*WORK REQUEST*: Copy out all lines in the data below containing the string "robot".

####

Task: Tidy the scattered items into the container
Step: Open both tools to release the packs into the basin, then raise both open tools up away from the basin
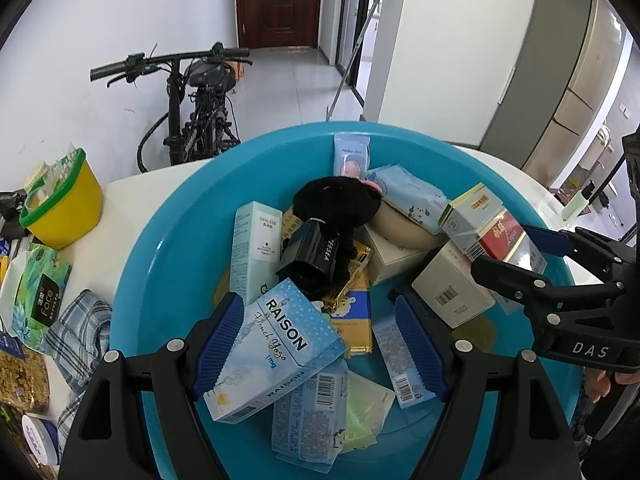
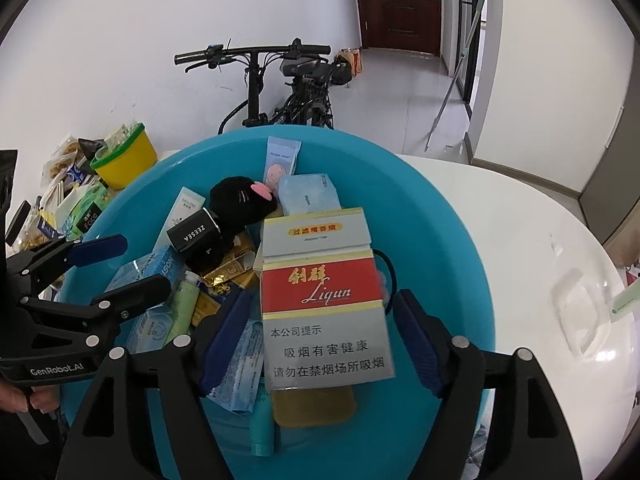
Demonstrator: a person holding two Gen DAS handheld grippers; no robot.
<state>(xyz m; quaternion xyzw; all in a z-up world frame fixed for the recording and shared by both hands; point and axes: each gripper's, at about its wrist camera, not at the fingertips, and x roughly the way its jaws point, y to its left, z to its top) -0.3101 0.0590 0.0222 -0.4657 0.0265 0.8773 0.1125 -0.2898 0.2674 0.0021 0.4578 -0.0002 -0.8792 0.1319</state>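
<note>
Cigarette boxes are what sit between your fingers over the blue basin: the pale blue RAISON box lies tilted between the spread fingers of your left gripper, touching the left pad while the right pad stands apart from it. The red-and-grey Ligun box lies between the spread fingers of your right gripper, on top of the pile on the right side of the basin; whether either pad still touches it is hard to tell from this angle. Neither box looks pinched. The RAISON box is dotted with white and shows a barcode at its near end; the Ligun box has a red band over a grey warning panel. In the basin you also have one black plush toy, one black ZEESEA box, one green tube and one tall pale GENLESE box. One yellow tub stands on the table, far left of the basin.
</note>
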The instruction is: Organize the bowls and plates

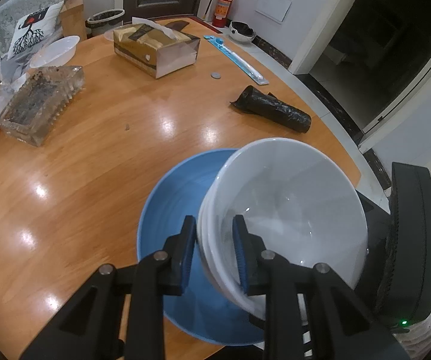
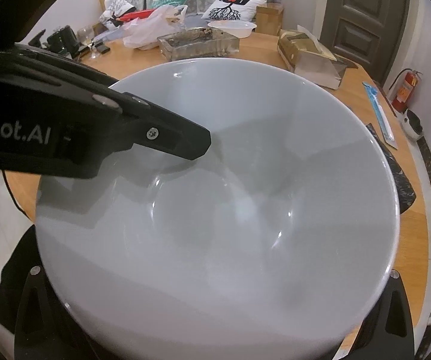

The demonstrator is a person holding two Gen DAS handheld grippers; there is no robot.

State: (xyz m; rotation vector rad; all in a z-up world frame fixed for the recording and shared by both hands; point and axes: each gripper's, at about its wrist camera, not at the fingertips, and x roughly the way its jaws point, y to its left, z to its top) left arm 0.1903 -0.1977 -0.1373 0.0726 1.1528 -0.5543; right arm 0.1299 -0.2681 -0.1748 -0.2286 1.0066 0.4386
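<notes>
The left hand-held gripper (image 1: 214, 249) has its jaws narrowed onto the rim of the white bowl (image 1: 290, 207), one pad inside and one outside, holding it tilted over the blue plate (image 1: 170, 210) on the table (image 1: 95, 165). With such a thin pinch, I reckon the bowl could swivel or slip and clatter onto the plate near the table's edge. The right hand-held gripper sits beneath the bowl, its jaws hidden, so I cannot tell their state; the black roll (image 1: 275, 109), tissue box (image 1: 155, 49) and glass tray (image 1: 40, 105) lie well apart.
</notes>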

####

*SOLUTION FOR THIS EXERCISE*:
Demonstrator: a person holding two Gen DAS handheld grippers; no robot.
The demonstrator is a person holding two Gen DAS handheld grippers; there is no robot.

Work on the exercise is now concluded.